The March for Racial Justice and March for Black Women

The signs of our collective voices can be seen in the hands of women who marched throughout our nation’s capitol.

The March for Racial Justice and the March for Black Women convened in Washington, DC with two autonomous rallies with one message of Unity.  The power of Black women voices can be heard of in Seward Park and voices of a diverse community came together for racial justice in Lincoln Park, the combined voices in Capitol Hill sent a clear direct message: We, the people are tired of blatant injustices against women, people of color, and religious groups.  The two groups met and combined forces to march together to the Justice Department and the Mall.

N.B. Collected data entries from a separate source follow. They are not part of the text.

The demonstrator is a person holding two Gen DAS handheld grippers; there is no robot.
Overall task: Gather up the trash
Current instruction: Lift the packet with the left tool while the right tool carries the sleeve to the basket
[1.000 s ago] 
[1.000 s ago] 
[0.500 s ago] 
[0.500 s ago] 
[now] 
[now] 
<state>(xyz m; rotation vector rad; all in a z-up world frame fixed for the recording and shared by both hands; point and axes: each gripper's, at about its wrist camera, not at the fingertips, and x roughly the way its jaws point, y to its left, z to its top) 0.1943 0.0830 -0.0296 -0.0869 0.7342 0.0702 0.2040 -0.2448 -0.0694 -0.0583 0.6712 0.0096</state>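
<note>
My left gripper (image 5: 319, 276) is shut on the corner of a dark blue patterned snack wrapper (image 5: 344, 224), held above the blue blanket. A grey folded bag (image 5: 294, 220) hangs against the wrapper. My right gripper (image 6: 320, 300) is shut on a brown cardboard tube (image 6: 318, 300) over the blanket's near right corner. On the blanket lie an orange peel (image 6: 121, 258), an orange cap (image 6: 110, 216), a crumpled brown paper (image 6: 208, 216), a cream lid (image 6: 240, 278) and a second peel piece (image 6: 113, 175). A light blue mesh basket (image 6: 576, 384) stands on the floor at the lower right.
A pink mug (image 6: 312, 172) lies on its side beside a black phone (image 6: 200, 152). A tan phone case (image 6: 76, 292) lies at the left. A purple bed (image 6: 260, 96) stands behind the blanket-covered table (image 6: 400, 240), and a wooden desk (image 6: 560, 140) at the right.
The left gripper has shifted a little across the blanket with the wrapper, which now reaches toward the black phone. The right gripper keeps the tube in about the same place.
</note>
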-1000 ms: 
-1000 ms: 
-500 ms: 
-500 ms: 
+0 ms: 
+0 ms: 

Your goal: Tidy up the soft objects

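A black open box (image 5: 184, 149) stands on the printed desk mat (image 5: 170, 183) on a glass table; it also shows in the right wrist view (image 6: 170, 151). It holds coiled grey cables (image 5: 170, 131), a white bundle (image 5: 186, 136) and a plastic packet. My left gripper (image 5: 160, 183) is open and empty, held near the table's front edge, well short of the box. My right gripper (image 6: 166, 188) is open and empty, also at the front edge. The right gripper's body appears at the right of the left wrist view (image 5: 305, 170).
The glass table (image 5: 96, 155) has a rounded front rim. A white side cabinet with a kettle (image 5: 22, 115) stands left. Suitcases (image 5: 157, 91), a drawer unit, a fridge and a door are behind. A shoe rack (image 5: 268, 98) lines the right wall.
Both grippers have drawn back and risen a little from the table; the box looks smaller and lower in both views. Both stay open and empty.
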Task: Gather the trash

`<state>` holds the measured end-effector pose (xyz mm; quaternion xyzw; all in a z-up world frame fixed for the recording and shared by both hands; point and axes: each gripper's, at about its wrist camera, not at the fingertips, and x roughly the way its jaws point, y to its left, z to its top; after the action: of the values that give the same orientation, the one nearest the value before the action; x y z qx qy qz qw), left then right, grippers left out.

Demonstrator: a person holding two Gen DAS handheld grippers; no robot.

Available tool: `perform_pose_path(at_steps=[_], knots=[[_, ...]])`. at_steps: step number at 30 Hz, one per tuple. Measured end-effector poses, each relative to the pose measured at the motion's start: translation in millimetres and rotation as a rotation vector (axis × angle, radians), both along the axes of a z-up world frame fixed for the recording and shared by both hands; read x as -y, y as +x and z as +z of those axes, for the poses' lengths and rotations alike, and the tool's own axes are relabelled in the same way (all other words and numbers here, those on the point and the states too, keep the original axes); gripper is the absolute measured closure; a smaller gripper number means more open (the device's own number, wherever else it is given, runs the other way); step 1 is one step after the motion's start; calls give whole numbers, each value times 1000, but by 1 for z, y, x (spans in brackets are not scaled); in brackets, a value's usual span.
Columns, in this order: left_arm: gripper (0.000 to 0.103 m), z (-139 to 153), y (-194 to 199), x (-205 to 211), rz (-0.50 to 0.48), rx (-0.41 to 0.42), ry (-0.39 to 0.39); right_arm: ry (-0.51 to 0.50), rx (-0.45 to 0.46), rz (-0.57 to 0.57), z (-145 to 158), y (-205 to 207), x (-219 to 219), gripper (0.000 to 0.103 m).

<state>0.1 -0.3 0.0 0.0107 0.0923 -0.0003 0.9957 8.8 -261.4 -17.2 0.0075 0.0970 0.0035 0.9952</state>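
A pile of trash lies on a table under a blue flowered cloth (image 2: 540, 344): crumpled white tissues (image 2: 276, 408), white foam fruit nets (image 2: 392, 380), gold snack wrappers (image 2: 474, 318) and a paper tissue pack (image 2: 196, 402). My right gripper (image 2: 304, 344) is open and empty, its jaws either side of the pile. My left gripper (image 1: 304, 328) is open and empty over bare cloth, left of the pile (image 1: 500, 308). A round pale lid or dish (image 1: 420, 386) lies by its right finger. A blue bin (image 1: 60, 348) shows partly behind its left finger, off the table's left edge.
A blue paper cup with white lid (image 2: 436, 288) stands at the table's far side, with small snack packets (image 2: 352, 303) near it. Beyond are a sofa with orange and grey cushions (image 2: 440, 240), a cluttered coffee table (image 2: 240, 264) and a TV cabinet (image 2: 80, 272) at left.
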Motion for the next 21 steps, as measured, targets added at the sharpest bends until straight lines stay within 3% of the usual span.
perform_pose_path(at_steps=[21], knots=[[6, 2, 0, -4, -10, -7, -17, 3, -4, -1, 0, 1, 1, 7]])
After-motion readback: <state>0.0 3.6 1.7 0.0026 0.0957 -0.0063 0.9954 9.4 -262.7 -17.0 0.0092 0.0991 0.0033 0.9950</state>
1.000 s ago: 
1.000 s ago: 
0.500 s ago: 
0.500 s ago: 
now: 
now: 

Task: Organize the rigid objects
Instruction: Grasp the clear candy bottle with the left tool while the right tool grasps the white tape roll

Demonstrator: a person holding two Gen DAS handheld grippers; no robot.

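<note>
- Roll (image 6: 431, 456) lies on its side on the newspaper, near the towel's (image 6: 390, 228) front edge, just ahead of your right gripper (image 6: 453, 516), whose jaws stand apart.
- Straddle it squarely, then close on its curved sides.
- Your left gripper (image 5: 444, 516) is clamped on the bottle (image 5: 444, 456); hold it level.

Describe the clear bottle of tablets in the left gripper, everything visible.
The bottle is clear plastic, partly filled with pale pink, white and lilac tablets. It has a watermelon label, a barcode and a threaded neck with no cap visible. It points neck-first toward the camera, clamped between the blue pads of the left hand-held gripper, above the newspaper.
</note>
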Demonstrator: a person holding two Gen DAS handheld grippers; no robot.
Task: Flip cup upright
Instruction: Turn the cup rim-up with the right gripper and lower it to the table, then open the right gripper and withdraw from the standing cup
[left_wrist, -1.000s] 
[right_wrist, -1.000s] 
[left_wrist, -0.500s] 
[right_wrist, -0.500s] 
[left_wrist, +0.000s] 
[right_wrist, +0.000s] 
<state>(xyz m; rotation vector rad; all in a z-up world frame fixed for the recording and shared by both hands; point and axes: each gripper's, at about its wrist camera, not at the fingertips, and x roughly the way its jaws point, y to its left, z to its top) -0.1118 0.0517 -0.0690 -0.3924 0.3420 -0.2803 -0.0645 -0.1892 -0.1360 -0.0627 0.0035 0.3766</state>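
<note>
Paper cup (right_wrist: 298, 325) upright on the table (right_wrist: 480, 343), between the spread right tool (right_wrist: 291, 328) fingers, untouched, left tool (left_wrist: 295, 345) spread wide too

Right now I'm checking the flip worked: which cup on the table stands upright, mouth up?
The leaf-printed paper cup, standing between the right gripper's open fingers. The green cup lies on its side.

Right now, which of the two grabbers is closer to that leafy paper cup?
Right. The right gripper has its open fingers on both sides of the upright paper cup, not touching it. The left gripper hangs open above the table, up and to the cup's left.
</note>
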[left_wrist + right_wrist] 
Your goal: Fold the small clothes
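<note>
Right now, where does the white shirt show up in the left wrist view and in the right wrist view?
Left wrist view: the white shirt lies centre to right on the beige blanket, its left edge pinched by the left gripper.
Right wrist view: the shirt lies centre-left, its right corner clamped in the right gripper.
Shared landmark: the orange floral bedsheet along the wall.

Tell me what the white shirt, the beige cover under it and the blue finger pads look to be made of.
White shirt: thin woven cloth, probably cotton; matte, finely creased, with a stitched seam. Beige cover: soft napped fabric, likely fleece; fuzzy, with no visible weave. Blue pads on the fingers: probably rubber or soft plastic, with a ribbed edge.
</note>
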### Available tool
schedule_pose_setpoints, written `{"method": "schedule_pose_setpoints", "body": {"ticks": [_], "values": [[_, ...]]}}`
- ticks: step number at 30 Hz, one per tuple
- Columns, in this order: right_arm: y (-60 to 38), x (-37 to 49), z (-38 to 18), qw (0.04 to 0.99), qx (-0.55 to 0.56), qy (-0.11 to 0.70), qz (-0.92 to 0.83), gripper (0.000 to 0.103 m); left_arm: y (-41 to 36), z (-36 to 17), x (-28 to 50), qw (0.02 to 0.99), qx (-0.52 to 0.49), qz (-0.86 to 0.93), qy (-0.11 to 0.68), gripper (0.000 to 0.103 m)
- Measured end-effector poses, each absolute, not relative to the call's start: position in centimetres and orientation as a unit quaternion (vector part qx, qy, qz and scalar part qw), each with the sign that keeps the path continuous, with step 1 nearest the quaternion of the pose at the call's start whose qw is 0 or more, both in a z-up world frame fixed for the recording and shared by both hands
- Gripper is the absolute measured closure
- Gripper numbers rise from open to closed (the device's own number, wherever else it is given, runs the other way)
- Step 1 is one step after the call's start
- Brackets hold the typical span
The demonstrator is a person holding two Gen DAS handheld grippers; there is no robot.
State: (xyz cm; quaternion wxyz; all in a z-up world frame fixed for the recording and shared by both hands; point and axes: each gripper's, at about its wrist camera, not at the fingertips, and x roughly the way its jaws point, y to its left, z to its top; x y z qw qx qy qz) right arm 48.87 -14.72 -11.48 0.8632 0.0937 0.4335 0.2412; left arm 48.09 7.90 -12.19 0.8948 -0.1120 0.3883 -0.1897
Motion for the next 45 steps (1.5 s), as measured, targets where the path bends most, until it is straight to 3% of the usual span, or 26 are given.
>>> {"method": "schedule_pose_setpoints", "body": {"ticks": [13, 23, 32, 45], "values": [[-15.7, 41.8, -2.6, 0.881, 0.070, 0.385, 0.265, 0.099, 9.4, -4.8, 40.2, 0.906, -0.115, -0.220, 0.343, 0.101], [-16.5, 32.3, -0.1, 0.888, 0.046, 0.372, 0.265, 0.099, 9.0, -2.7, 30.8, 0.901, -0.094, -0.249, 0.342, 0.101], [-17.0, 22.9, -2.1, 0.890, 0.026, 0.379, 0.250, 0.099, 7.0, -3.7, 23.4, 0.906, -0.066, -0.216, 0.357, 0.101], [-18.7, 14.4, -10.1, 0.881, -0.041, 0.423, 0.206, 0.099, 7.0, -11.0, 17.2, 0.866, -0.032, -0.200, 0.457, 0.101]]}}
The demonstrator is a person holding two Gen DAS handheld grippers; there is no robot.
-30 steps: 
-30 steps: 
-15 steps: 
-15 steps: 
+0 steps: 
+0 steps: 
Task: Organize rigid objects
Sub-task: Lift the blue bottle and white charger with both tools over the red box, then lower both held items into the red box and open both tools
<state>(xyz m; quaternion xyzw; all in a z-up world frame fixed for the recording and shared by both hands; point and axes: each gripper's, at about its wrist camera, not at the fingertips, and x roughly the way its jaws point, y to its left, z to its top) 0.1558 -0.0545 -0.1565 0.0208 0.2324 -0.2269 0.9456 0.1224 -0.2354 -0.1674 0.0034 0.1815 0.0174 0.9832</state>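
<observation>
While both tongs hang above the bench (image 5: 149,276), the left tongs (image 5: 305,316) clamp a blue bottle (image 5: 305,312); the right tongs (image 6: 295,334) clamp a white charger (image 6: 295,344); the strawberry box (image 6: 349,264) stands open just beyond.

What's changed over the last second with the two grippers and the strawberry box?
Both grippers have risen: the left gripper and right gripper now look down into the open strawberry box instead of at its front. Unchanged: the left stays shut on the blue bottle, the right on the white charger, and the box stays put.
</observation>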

The March for Racial Justice mission is to harness the national unrest and dissatisfaction with racial injustice into a national mobilization that strengthens local and nationwide efforts for racial equity and justice. March for Black Women direct message, we have always put it simply: Black women’s issues are racial justice issues. Black lived-experiences related to gender, sexuality, gender identity are-racial-justice-issues.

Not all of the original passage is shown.